Work to complete. Using the listing below, copy exactly each line from the one that has "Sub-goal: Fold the" through the one that has "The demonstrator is"; omit the pictures.

Given data.
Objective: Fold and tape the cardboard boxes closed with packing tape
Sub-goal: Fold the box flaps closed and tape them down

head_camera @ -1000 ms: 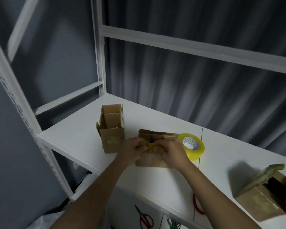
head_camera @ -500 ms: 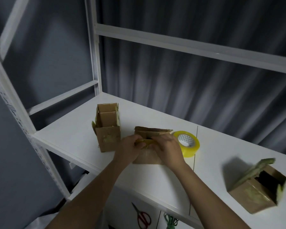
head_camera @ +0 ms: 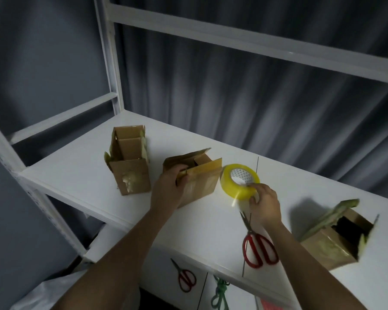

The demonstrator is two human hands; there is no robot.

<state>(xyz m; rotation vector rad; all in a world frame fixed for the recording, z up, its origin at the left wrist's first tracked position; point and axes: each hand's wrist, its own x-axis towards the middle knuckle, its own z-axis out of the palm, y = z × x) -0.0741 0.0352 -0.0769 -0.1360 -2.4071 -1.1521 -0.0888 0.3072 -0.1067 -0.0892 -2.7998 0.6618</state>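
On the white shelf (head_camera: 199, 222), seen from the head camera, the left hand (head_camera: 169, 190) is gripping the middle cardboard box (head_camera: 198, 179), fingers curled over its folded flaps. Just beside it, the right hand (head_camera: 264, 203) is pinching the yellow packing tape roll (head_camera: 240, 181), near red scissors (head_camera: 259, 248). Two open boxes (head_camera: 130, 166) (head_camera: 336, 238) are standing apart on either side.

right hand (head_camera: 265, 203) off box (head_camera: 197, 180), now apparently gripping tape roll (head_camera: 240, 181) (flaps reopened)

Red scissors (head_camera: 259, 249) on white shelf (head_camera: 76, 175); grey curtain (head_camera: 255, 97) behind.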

Task result.
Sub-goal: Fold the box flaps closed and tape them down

head_camera @ -1000 ms: 
head_camera @ -500 ms: 
head_camera @ +0 ms: 

The demonstrator is two human hands; there is no robot.

No additional output is needed.